Assigned task | There is one span to output from the data below: the lines starting at the line with "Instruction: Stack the" and ending at the line with "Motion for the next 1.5". Output it exactly, ends included, nothing more.

Material for this task |

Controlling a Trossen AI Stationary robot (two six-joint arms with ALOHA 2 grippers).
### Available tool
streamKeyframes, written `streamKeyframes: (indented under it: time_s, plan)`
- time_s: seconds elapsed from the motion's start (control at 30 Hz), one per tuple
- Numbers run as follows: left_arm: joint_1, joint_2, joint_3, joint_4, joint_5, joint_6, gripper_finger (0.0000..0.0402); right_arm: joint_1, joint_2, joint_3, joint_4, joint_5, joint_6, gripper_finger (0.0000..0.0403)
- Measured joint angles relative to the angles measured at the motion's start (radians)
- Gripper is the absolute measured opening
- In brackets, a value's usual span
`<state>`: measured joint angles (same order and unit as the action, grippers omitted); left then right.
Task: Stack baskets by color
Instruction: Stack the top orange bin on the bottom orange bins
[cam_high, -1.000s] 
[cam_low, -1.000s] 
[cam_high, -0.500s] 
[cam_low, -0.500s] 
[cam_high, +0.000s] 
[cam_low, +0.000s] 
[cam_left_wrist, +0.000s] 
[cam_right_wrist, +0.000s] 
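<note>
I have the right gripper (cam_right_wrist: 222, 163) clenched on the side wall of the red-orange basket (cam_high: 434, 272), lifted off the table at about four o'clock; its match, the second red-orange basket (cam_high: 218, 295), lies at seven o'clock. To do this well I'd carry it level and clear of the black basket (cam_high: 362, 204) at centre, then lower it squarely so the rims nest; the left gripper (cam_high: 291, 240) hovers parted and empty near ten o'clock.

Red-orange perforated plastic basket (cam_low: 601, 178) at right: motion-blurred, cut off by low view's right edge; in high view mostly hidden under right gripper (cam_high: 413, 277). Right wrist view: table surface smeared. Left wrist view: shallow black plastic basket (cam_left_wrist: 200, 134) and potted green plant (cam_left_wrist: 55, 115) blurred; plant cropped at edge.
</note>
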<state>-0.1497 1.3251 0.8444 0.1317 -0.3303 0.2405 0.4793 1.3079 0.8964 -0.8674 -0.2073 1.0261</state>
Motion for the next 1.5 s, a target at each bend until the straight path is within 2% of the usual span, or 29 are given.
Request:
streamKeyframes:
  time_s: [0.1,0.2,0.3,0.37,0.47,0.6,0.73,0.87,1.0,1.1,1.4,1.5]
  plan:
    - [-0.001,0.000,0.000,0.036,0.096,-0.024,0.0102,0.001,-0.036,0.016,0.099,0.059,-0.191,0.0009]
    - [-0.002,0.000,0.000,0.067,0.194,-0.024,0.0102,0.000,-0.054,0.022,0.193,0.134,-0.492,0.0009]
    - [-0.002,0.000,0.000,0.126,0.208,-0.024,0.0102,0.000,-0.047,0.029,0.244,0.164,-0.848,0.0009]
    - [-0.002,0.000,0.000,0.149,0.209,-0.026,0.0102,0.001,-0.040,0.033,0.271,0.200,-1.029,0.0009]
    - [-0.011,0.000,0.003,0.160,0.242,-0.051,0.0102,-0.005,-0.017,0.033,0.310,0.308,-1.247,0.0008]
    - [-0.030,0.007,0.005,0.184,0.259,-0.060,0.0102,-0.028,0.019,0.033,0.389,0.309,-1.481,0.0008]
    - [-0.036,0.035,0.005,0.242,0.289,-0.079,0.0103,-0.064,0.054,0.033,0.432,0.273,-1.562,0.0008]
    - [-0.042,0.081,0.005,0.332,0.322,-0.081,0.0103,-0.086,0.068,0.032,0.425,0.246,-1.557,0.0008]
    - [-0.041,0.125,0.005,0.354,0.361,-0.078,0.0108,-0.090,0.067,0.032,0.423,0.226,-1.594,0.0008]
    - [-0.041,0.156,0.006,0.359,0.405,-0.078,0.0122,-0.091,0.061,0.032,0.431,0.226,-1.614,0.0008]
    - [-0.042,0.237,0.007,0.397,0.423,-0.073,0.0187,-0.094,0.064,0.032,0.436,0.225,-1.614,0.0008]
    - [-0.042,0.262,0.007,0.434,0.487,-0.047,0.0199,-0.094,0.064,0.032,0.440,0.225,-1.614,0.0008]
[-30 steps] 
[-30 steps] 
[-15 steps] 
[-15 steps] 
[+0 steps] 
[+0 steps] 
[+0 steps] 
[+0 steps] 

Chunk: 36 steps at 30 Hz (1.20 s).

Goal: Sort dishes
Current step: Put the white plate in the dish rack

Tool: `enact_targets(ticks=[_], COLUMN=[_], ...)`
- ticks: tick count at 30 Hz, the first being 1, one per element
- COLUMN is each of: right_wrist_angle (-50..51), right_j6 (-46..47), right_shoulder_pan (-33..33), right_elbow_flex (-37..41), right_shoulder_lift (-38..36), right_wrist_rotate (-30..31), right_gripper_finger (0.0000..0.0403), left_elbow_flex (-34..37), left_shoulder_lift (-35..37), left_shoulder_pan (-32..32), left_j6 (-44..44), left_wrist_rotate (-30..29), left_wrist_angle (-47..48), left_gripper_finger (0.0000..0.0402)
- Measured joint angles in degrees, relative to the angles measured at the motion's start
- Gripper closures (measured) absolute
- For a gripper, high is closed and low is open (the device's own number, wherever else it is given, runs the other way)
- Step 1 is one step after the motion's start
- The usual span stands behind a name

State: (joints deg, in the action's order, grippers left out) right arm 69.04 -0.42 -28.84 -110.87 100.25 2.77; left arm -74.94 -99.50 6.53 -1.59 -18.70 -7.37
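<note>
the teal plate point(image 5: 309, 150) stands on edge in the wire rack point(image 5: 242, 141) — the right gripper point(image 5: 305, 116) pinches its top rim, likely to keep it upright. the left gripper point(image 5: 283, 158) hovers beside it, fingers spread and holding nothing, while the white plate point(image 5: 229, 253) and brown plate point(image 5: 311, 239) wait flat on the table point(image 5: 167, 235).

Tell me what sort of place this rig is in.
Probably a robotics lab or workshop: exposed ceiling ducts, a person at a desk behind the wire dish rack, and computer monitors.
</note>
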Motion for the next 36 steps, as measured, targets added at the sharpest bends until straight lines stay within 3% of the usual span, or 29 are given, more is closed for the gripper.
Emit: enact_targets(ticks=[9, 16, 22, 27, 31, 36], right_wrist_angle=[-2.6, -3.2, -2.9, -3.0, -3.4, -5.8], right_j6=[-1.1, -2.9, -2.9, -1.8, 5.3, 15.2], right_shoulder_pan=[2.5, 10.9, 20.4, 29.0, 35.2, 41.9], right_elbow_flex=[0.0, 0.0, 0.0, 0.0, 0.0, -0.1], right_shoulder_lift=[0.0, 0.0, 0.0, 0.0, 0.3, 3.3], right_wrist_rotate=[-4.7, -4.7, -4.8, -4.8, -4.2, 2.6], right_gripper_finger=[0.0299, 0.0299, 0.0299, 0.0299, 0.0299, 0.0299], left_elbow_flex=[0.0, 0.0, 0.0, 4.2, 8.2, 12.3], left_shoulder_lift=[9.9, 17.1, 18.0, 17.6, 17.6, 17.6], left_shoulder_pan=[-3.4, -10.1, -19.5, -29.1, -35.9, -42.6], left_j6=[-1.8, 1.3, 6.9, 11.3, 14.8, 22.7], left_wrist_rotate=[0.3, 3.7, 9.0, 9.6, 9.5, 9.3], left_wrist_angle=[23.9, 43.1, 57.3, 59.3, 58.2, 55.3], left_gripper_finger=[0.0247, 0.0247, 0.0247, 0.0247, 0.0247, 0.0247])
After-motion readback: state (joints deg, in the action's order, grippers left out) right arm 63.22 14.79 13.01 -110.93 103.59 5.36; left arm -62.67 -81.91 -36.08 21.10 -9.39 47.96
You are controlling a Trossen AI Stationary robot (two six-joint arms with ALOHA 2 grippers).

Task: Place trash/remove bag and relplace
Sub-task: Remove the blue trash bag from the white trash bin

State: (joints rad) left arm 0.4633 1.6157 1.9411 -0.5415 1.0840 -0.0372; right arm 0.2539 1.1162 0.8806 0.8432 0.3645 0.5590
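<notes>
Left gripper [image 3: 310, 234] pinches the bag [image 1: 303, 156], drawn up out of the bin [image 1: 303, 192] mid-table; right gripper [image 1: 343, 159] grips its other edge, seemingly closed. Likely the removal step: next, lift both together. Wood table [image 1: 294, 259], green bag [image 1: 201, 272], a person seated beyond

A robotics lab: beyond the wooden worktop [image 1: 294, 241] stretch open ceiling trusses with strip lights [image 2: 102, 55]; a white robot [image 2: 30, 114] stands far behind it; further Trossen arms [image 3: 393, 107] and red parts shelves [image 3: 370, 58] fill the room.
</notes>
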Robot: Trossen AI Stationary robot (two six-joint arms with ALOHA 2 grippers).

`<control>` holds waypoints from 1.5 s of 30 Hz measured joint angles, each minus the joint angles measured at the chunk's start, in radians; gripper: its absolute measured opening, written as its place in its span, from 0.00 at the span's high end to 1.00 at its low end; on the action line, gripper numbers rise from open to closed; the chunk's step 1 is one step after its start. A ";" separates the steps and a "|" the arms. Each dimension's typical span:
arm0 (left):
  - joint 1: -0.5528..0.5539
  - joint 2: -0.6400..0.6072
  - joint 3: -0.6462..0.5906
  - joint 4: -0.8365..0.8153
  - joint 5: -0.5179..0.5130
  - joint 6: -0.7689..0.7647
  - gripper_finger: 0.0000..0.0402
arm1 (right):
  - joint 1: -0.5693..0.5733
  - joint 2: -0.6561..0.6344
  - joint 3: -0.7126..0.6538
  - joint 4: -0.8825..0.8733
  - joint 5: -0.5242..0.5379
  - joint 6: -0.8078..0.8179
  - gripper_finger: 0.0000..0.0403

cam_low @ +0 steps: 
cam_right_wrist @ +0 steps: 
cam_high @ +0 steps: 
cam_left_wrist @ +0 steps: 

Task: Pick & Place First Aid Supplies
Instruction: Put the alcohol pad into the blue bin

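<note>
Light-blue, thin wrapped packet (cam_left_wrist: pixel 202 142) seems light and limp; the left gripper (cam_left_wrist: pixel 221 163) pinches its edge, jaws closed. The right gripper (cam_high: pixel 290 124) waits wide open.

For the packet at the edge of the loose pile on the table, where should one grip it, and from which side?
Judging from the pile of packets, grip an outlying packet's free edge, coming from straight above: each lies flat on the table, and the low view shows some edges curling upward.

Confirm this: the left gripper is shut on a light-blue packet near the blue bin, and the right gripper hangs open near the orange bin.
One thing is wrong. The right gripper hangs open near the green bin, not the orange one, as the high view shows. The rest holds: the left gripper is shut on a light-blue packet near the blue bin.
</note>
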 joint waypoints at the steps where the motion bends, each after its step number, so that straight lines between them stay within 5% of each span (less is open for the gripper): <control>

Solution to this exercise |
Instruction: Stack the top orange bin on the bottom orange bins
[cam_high, -1.000s] 
[cam_low, -1.000s] 
[cam_high, -0.500s] 
[cam_low, -0.500s] 
[cam_high, +0.000s] 
[cam_low, +0.000s] 
[cam_left_wrist, +0.000s] 
[cam_right_wrist, +0.000s] 
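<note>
I have the right gripper (cam_right_wrist: 222, 163) clenched on the side wall of the red-orange basket (cam_high: 434, 272), lifted off the table at about four o'clock; its match, the second red-orange basket (cam_high: 218, 295), lies at seven o'clock. To do this well I'd carry it level and clear of the black basket (cam_high: 362, 204) at centre, then lower it squarely so the rims nest; the left gripper (cam_high: 291, 240) hovers parted and empty near ten o'clock.

Red-orange perforated plastic basket (cam_low: 601, 178) at right: motion-blurred, cut off by low view's right edge; in high view mostly hidden under right gripper (cam_high: 413, 277). Right wrist view: table surface smeared. Left wrist view: shallow black plastic basket (cam_left_wrist: 200, 134) and potted green plant (cam_left_wrist: 55, 115) blurred; plant cropped at edge.
</note>
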<state>-0.1497 1.3251 0.8444 0.1317 -0.3303 0.2405 0.4793 1.3079 0.8964 -0.8674 -0.2073 1.0261</state>
Motion for the next 1.5 s, a target at each bend until the straight path is within 2% of the usual span, or 29 are given.

This concludes the output.